== What the task requires ==
Within the listing below, filter for "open" and copy every matching line.

****************************************

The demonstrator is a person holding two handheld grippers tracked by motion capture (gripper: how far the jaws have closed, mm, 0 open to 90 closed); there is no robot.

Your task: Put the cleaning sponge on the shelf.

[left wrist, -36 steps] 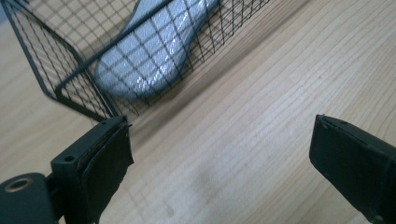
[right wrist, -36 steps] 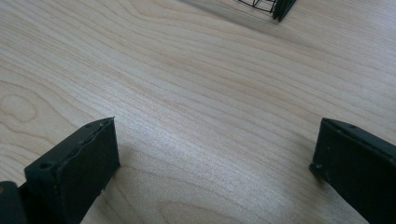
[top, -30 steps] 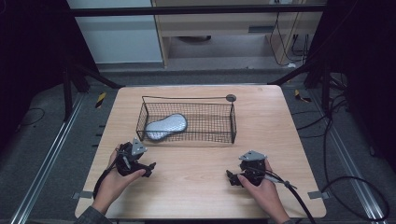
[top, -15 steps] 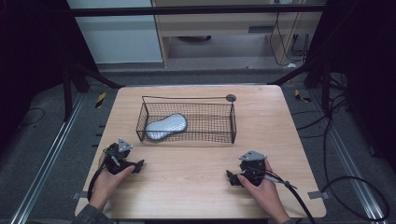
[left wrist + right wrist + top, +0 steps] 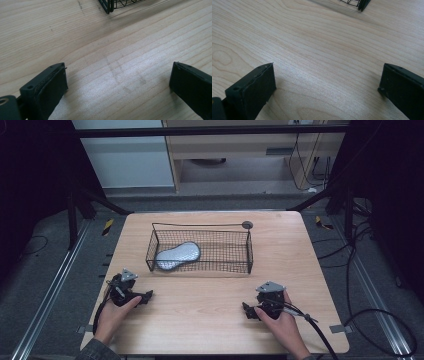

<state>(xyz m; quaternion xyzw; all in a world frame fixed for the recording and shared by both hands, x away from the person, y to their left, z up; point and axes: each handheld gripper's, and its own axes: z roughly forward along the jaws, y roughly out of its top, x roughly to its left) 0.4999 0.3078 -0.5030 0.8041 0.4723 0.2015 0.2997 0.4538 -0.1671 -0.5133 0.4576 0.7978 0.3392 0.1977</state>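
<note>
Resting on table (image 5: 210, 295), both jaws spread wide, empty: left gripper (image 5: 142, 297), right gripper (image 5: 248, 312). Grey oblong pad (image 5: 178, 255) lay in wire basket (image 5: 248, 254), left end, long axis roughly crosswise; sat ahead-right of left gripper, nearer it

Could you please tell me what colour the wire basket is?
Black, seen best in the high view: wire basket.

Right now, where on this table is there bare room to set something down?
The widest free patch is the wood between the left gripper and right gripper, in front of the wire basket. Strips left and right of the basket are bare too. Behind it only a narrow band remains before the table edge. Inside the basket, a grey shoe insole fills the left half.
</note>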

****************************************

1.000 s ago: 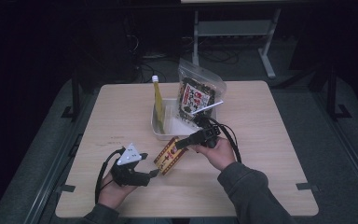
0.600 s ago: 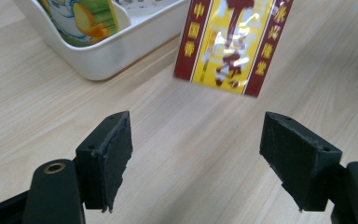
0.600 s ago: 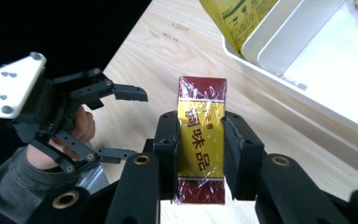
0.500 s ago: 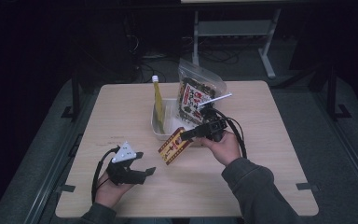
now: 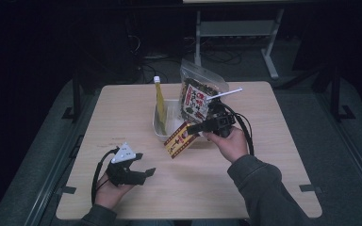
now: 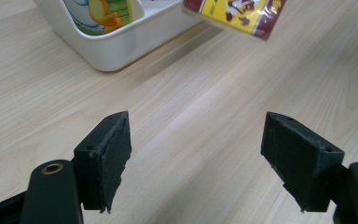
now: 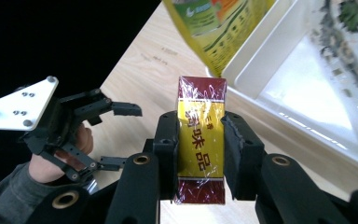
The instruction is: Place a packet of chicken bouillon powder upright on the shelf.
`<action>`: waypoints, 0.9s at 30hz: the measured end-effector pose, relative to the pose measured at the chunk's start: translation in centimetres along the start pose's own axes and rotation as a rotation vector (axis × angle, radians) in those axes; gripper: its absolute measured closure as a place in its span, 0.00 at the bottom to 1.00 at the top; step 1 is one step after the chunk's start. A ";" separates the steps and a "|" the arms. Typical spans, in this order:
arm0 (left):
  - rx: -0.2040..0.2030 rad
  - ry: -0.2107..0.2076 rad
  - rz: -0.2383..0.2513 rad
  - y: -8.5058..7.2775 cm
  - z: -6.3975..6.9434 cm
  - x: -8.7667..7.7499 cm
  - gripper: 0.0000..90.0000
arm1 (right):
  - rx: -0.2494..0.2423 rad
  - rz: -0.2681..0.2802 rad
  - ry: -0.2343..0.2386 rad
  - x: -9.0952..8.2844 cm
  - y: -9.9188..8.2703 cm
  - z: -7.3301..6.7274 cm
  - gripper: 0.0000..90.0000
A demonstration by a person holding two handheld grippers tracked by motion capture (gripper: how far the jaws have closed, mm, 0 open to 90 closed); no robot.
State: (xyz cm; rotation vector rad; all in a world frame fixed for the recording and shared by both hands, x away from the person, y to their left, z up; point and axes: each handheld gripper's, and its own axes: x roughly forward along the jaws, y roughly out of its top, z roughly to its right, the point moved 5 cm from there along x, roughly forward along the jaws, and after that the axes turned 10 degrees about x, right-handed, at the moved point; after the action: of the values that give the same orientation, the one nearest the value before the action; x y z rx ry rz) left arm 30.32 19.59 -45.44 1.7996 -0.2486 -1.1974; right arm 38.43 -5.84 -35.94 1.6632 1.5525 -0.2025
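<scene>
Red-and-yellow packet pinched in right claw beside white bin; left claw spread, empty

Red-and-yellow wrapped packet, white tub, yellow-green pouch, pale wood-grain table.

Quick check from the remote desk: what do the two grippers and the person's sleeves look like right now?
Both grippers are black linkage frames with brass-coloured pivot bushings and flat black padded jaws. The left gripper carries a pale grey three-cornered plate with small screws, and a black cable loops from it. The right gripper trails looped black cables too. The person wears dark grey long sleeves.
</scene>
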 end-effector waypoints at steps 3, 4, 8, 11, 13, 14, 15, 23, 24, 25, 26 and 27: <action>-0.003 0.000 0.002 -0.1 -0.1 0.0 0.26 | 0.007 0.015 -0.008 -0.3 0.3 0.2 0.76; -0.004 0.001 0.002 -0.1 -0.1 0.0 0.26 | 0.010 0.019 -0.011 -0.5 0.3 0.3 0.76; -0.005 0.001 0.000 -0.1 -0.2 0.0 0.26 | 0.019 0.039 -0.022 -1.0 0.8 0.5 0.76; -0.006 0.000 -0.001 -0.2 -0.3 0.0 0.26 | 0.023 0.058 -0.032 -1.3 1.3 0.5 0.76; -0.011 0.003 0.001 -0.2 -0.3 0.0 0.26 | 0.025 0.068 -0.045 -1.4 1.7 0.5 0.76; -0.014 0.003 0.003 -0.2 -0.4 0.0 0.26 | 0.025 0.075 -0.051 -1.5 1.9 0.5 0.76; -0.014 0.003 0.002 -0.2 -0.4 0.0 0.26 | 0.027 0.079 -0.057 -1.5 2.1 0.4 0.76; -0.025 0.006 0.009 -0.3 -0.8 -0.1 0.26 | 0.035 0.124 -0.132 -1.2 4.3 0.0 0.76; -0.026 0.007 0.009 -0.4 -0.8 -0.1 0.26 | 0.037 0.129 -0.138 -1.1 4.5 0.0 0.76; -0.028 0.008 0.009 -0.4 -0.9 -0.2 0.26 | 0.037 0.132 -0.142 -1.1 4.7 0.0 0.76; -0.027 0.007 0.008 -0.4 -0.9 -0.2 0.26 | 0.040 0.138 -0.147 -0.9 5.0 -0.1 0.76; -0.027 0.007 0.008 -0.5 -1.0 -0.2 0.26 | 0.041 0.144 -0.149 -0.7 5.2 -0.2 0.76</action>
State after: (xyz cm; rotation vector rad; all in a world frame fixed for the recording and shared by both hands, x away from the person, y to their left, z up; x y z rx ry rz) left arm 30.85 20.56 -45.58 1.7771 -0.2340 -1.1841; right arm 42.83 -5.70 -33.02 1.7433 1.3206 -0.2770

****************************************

== Written answer ==
The demonstrator is a person holding two handheld grippers tracked by motion capture (gripper: how far the jaws have closed, mm, 0 open to 90 closed); there is no robot.
A demonstration by a person holding two handheld grippers tracked by motion capture (gripper: how far the jaws have closed, mm, 0 open to 90 closed); no robot.

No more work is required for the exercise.